If you're interested in telling us your story, please send us an email - rokerreport@yahoo.co.uk - and provide us with no less than 500 words. We'll be more than happy to publish your piece and give full credit.
It can be about anything - the smell of the burger vans, buying your first matchday programme, the roar of the crowd or even holding your dad's hand as you climbed up the steps for the very first time - we want to hear your first ever memories of going to a Sunderland game.
To kick us off our very own Callum Mackay is here to tell his story of the first time he watched Sunderland play, in a game against Arsenal at Roker Park. Enjoy...
Football clubs are like religions. If your parents follow one, it’s likely you’ll follow it too.
Of course, when you’re older you might change your mind, be swayed to support other teams, or decide that none of them are for you. But while you’re young, there will be considerable exposure to the passion and vigour of a certain team and the chances are - nine times out of ten - you’ll be hooked.
There is a picture of me as a baby, sitting on the kitchen counter next to my grandfather, both of us covered in Sunderland merchandise.

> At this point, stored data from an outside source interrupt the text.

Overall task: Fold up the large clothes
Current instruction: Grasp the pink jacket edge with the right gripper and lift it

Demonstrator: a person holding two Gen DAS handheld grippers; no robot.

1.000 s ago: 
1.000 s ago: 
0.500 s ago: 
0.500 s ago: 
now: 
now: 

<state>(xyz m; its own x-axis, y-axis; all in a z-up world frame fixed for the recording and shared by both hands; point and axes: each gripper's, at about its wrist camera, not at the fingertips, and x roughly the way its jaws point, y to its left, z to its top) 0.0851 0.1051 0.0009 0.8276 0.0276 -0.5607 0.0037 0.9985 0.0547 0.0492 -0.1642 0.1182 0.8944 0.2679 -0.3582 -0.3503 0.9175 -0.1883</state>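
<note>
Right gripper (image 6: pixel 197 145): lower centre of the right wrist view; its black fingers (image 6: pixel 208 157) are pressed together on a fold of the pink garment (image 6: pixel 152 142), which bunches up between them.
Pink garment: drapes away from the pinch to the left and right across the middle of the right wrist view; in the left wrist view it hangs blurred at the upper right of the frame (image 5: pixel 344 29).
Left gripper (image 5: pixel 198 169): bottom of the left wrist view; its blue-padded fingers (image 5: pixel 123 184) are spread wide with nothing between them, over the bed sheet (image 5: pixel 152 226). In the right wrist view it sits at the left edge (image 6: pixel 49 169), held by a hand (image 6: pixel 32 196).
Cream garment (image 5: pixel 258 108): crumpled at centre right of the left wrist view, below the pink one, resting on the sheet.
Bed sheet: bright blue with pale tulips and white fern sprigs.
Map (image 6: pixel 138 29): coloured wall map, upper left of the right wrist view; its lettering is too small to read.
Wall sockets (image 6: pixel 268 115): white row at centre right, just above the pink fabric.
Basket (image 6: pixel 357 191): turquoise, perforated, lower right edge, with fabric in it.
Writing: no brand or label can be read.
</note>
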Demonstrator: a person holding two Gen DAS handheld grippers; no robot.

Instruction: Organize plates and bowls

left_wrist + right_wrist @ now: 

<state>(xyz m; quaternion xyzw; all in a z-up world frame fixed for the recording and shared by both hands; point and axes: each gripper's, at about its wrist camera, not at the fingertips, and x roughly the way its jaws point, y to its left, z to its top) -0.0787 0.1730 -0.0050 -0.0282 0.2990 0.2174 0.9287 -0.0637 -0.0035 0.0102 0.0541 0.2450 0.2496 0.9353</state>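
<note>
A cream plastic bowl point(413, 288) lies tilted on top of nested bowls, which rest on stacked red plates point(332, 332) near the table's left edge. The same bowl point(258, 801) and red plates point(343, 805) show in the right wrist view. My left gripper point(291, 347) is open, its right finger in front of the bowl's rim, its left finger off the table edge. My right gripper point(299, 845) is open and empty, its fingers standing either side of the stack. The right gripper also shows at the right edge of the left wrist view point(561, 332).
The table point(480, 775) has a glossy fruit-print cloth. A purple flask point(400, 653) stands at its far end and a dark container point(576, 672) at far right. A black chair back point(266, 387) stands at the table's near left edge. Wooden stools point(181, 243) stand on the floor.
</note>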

Scarfs, shirts, hats, gloves. One glance at this picture, and it would appear that I never really had a choice. For as long as I can remember I have been obsessed with Sunderland AFC. As a young boy I practiced drawing the badge over and over again, I designed my own kits to send to the club in the hope they’d wear it next season and I watched season reviews on repeat.
When I went to my first game, I was six years old. It was January 11th 1997. The opposition were Arsenal, whose players current or future status as Premier League legends was wholly lost on me. We were in the Premiership, as it was then, and I of course had no understanding of our precarious league position, our best players or the complexities of football tactics. At that age, it’s all about the spectacle, the feeling, the emotion. The Roar.
It was the final season at Roker Park. I sat in the Main Stand, side on with the Roker End goal, with the floodlights illuminating the stadium. There’s something indescribably pure and intoxicating about a floodlit football match in winter, a tangible quality that permeates and alters the atmosphere.
I remember being amazed by our proximity to the pitch and the action, which was encapsulated as a clearance launched the ball towards us and just over our heads, hitting the perspex window of one of the boxes behind us. The signature football smell of grass and mud being churned was apparent, only serving to increase my feeling of involvement in the match.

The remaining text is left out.